Prophylaxis of Hemorrhagic Disease of the Newborn

The American Academy of Pediatrics recommends that vitamin K1 be given to the newborn. A single intramuscular dose of phytonadione 0.5 to 1 mg within one hour of birth is recommended.

Treatment of Hemorrhagic Disease of the Newborn

Empiric administration of vitamin K1 should not replace proper laboratory evaluation of the coagulation mechanism. A prompt response (shortening of the prothrombin time in 2 to 4 hours) following administration of vitamin K1 is usually diagnostic of hemorrhagic disease of the newborn, and failure to respond indicates another diagnosis or coagulation disorder.

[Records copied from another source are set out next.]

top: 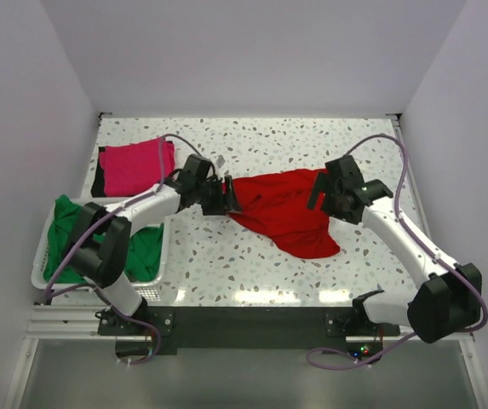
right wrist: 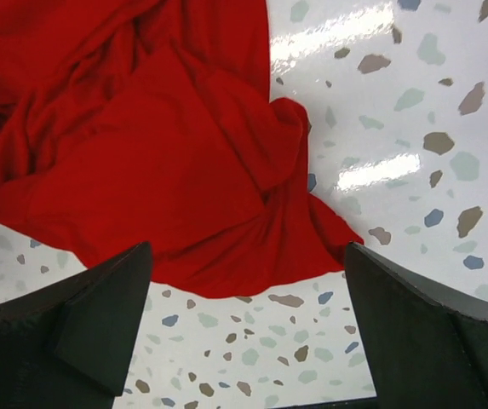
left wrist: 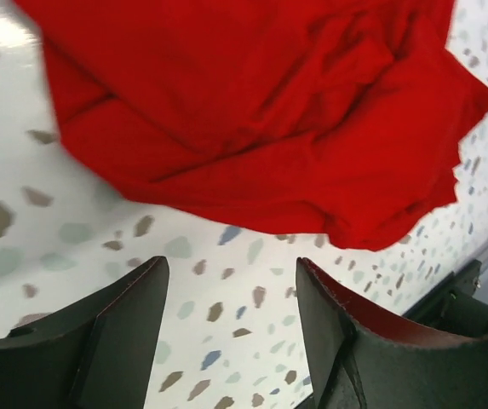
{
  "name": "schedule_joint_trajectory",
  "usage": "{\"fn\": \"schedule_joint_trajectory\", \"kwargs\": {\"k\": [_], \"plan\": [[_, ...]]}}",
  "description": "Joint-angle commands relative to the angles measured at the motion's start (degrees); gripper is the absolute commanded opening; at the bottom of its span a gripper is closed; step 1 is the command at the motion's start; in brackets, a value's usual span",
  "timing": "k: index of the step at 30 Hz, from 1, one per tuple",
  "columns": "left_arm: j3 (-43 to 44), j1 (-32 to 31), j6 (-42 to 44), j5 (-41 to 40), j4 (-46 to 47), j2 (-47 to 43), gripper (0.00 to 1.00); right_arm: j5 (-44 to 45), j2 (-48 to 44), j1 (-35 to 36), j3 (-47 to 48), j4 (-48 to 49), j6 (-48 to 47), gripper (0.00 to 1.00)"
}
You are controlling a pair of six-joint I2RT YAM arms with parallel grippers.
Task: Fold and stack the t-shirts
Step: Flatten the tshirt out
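We see the speckled table (top: 252, 264) carrying the crumpled red t-shirt (top: 290, 213) at its middle, between the two arms, while a white basket (top: 154, 273) at the left edge holds the green t-shirt (top: 65, 230) and the magenta t-shirt (top: 133, 166) lies flat behind it. Our left fingers (top: 229, 198) stand partly apart beside the red cloth's left end, gripping nothing, and our right fingers (top: 318, 192) gape wide at its right end, equally empty
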Motion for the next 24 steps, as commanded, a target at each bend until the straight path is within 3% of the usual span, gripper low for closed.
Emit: {"fn": "schedule_joint_trajectory", "kwargs": {"k": [1,10,16,17,24], "plan": [[4.86,-3.66,-0.38,4.87,4.11,-0.72,0.66,-4.3,1.7,-1.96,-1.56,2.75,0.27,0.97],[5.83,-9.9,-7.4,12.61,10.95,7.89,0.66,-14.93,3.82,-12.6,-7.53,8.64,-0.86,0.94],[8.9,-10.26,-9.34,11.65,9.73,12.55,0.64,-20.02,6.45,-12.69,-5.52,10.67,-5.61,0.76],[9.08,-10.34,-9.69,11.74,10.17,13.08,0.64,-20.64,6.72,-12.69,-5.51,10.84,-6.14,0.69],[10.85,-9.39,-9.87,6.47,6.57,10.72,0.67,-25.66,9.61,-12.69,-7.27,13.03,-7.81,0.56]]}}
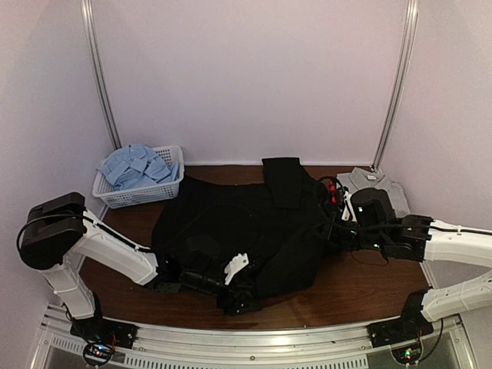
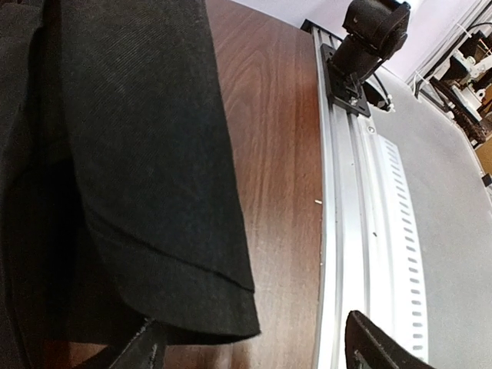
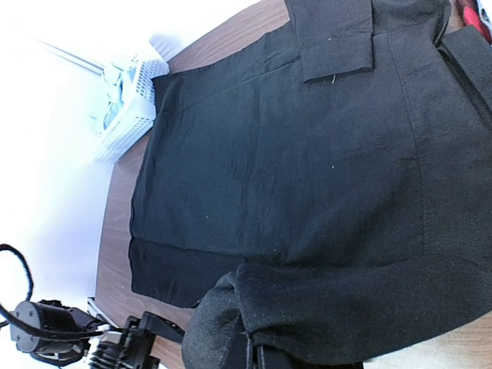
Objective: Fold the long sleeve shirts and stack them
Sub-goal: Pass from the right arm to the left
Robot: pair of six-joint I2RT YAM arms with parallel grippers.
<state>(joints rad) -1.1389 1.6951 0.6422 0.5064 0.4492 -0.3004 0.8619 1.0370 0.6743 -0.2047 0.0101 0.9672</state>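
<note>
The black shirt (image 1: 231,231) lies spread over the middle of the table (image 1: 361,296), filling most of the centre of the overhead view. One sleeve (image 1: 280,181) is folded across it, its cuff at the top centre of that view.

The left gripper (image 2: 254,352) sits at the shirt's near hem, low in the middle of the overhead view. In the left wrist view its fingers (image 2: 375,347) stand wide apart at the bottom of the frame. The shirt's hem corner reaches down just above the left-hand one, and bare wood and the aluminium rail (image 2: 338,231) show between them.

The right gripper (image 1: 332,231) is at the shirt's right edge, right of centre. In the right wrist view it is pressed together on a bunched fold of the black cloth at the bottom of the frame, and the cloth hides most of it.

A light blue shirt (image 1: 137,165) is heaped in the white mesh basket (image 1: 142,196) at the upper left. A grey shirt (image 1: 377,184) lies folded at the upper right, with a sliver of red fabric (image 1: 332,189) showing between it and the black shirt.
</note>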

Phytonadione 1 mg should be given either subcutaneously or intramuscularly. Higher doses may be necessary if the mother has been receiving oral anticoagulants.

Whole blood or component therapy may be indicated if bleeding is excessive. This therapy, however, does not correct the underlying disorder and phytonadione should be given concurrently.

Anticoagulant-Induced Prothrombin Deficiency in Adults

To correct excessively prolonged prothrombin time caused by oral anticoagulant therapy — 2.5 to 10 mg or up to 25 mg initially is recommended. In rare instances 50 mg may be required. Frequency and amount of subsequent doses should be determined by prothrombin time response or clinical condition (see WARNINGS). If in 6 to 8 hours after parenteral administration the prothrombin time has not been shortened satisfactorily, the dose should be repeated.

In the event of shock or excessive blood loss, the use of whole blood or component therapy is indicated.

Hypoprothrombinemia Due to Other Causes in Adults

A dosage of 2.5 to 25 mg or more (rarely up to 50 mg) is recommended, the amount and route of administration depending upon the severity of the condition and response obtained.

If possible, discontinuation or reduction of the dosage of drugs interfering with coagulation mechanisms (such as salicylates, antibiotics) is suggested as an alternative to administering concurrent phytonadione. The severity of the coagulation disorder should determine whether the immediate administration of phytonadione is required in addition to discontinuation or reduction of interfering drugs.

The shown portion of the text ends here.